Isom was on the witness stand Friday in Hall County Superior to testify in the trial of Jeffrey Simon Hubbard, an Atlanta man charged with homicide for his alleged role in a July 6, 2012, collision on Lake Lanier.
The collision caused the death of 11-year-old Kile Glover. Jordan Shepp, then 15, was seriously injured.
Kile is the son of Tameka Foster and Ryan Glover, president of Bounce TV. He was the stepson of entertainer Usher.
“There was blood all in the water … columns of blood. It’s not something you normally see,” Isom said.
Other eye witnesses to the accident testified that Hubbard had repeatedly driven a personal watercraft within feet of the pontoon boat operated by Ryan Glover.
Hubbard is charged with homicide by vessel and serious injury by vessel, both felonies. He also faces misdemeanor counts of reckless operation of a vessel, unlawful operation of a personal watercraft and boat traffic violation for alleged infringement of the “100-foot law,” banning speeds above idle less than 100-feet from vessels unless it is overtaking or meeting the other vessel in compliance with the rules of the road for boat operation.

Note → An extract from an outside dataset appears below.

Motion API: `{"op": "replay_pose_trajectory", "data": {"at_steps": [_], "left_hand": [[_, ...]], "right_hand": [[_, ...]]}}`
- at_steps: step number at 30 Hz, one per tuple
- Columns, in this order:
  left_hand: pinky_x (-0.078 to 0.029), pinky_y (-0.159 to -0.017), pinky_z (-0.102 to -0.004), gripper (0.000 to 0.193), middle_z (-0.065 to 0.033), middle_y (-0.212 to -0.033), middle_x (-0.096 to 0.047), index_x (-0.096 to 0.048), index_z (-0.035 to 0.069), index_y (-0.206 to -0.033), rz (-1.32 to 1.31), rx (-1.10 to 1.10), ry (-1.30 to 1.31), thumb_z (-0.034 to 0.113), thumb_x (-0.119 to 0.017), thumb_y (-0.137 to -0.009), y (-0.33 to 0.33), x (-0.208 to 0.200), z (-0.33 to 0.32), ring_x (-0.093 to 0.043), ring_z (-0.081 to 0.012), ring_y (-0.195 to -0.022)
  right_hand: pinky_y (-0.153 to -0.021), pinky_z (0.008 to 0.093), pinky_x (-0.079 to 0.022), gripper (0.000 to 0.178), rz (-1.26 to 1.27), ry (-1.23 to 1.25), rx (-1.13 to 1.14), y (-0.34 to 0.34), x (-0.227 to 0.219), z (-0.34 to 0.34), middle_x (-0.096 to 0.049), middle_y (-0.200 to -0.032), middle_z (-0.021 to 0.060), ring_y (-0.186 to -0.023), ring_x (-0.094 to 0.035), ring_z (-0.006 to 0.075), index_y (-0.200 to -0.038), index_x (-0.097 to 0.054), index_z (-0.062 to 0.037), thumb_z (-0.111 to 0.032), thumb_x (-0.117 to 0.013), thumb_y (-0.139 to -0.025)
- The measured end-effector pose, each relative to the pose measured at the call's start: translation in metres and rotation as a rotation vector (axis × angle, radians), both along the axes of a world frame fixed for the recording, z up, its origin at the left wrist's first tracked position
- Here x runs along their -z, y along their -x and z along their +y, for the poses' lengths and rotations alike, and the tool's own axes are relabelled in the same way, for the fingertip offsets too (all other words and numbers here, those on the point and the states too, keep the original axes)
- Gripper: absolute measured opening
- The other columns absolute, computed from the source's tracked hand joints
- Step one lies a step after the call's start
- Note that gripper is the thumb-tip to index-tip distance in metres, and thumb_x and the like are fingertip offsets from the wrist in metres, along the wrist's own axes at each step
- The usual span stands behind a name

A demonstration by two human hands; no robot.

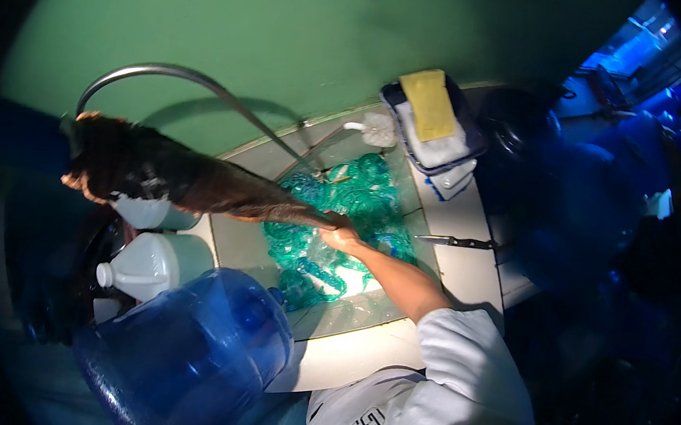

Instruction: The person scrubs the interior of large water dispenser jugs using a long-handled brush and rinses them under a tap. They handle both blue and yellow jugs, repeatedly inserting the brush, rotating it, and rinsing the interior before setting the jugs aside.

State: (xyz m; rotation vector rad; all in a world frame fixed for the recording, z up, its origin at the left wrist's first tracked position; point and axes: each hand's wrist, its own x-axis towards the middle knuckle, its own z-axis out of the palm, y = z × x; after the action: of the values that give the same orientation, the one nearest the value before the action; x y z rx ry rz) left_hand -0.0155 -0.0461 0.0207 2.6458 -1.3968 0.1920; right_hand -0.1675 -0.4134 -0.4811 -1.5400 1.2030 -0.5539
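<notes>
My right hand (341,234) is closed round the narrow end of a long, dark brown, tapered piece (197,181). It stretches out to the left above the sink edge and widens to a ragged, orange-pink end. Its surface looks wet, but whether it is a fish cannot be made out. Below my hand, tangled green netting (363,186) fills the tiled sink (233,239). A knife with a black handle (467,242) lies on the white tiled rim to the right of the sink. My left hand does not show.
A curved metal faucet (158,71) arches over the sink's far left side. Near me on the left are a large blue water jug (190,353) and a white plastic jug (145,264). A dark basket (469,135) with a yellow cloth (429,107) stands at the back right.
</notes>
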Motion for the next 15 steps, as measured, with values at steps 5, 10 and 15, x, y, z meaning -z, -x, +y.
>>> {"op": "replay_pose_trajectory", "data": {"at_steps": [5,10,15], "left_hand": [[-0.032,-0.112,-0.0510,0.115,-0.0286,-0.144,-0.044,-0.036,-0.002,-0.148,0.008,0.034,0.024,0.035,-0.089,-0.053,-0.003,-0.001,-0.002,-0.043,-0.0432,-0.133],[-0.032,-0.112,-0.0512,0.116,-0.0292,-0.143,-0.044,-0.036,-0.003,-0.148,-0.007,0.054,-0.011,0.036,-0.090,-0.053,-0.008,-0.002,0.001,-0.042,-0.0434,-0.134],[-0.032,-0.113,-0.0514,0.118,-0.0296,-0.144,-0.043,-0.035,-0.002,-0.148,-0.020,0.034,-0.020,0.037,-0.090,-0.052,-0.014,-0.001,0.013,-0.041,-0.0436,-0.135]], "right_hand": [[-0.075,0.0459,-0.054,0.026,0.261,-0.019,-0.151,0.006,0.003,-0.019,-0.069,-0.094,0.0220,-0.090,-0.069,0.0391,-0.097,-0.062,-0.0075,-0.028,-0.066,-0.081],[-0.079,0.0455,-0.054,0.036,0.262,-0.067,-0.239,0.014,-0.002,-0.031,-0.069,-0.098,0.0209,-0.092,-0.068,0.0388,-0.103,-0.062,-0.0062,-0.034,-0.066,-0.081],[-0.078,0.0455,-0.052,0.032,-0.020,0.004,0.061,0.018,-0.005,-0.016,-0.068,-0.097,0.0212,-0.088,-0.068,0.0380,-0.104,-0.063,-0.0034,-0.026,-0.066,-0.082]]}}
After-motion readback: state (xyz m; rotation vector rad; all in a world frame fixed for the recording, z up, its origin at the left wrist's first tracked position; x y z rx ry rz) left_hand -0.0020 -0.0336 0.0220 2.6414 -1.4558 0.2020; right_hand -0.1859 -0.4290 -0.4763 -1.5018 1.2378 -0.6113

Marcus Green, a family friend on the boat at the time of the accident, said he thought Hubbard had been boating recklessly.

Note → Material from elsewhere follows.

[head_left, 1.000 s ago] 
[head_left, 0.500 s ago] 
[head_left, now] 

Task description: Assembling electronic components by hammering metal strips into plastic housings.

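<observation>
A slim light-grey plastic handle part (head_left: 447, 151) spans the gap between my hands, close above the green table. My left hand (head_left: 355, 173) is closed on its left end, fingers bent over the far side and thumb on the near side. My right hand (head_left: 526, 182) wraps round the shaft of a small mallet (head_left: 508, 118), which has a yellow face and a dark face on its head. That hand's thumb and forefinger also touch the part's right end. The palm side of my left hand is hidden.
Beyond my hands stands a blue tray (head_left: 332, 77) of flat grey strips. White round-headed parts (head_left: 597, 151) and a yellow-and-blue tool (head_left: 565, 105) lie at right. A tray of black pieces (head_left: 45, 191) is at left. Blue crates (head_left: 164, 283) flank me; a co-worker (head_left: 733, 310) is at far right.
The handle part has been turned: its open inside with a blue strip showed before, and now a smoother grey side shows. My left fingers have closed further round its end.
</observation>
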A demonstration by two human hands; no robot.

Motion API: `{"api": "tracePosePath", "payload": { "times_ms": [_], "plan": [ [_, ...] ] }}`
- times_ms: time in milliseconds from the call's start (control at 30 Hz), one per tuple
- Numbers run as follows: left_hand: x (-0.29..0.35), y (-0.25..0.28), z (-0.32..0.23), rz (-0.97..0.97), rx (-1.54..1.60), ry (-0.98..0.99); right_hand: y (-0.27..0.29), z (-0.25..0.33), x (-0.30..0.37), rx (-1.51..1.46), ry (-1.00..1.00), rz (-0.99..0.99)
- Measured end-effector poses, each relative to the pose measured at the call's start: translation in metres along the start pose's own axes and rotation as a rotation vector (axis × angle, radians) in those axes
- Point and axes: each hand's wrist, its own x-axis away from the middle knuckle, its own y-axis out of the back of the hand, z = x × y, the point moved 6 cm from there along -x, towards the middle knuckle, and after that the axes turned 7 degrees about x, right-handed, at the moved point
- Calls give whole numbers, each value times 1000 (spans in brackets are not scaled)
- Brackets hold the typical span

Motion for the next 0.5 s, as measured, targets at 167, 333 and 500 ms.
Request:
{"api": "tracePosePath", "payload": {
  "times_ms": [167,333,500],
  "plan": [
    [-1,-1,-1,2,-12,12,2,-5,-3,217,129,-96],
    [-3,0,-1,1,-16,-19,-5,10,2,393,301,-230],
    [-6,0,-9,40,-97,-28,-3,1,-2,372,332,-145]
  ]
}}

“I actually thought ... he was going to try to go over that string,” Green said, referring to the ski-rope pulling the float.
“I don’t think he saw those kids ... or I’m sure he would have laid off the throttle,” Green added. “He just didn’t make it. The timing ... I think he mistimed it.”
Hubbard’s defense attorneys have implied in their questioning that if any boating rules were broken, Glover was the violator, not Hubbard.
Defense attorney Jeffery Talley posed questions to Isom about boating rules in a crossing situation, but Isom said the guidelines about vessels crossing paths were irrelevant.
“The PWC was going faster, and basically passed at the rear of the vessel,” Isom told Assistant District Attorney Yelena Abalmazova. “A crossing situation is when two vessels are coming head on.”
Toward the end of Isom’s four-plus hours on the stand, attorneys re-directed examination several times and raised objections with increasing urgency, charging the atmosphere in the courtroom.
Chief Assistant District Attorney Wanda Vance called the defense’s insistence on clarifying and refreshing Isom’s legal knowledge “farcical.”
Jurors were evidently amused, as they chatted and laughed during breaks in a case that has been otherwise emotional but solemn.
A snowstorm put the case behind its planned timeline, and Judge Bonnie Oliver considered Saturday court, but ultimately allowed jurors to take the weekend off.
The state continues presentation of evidence Monday morning.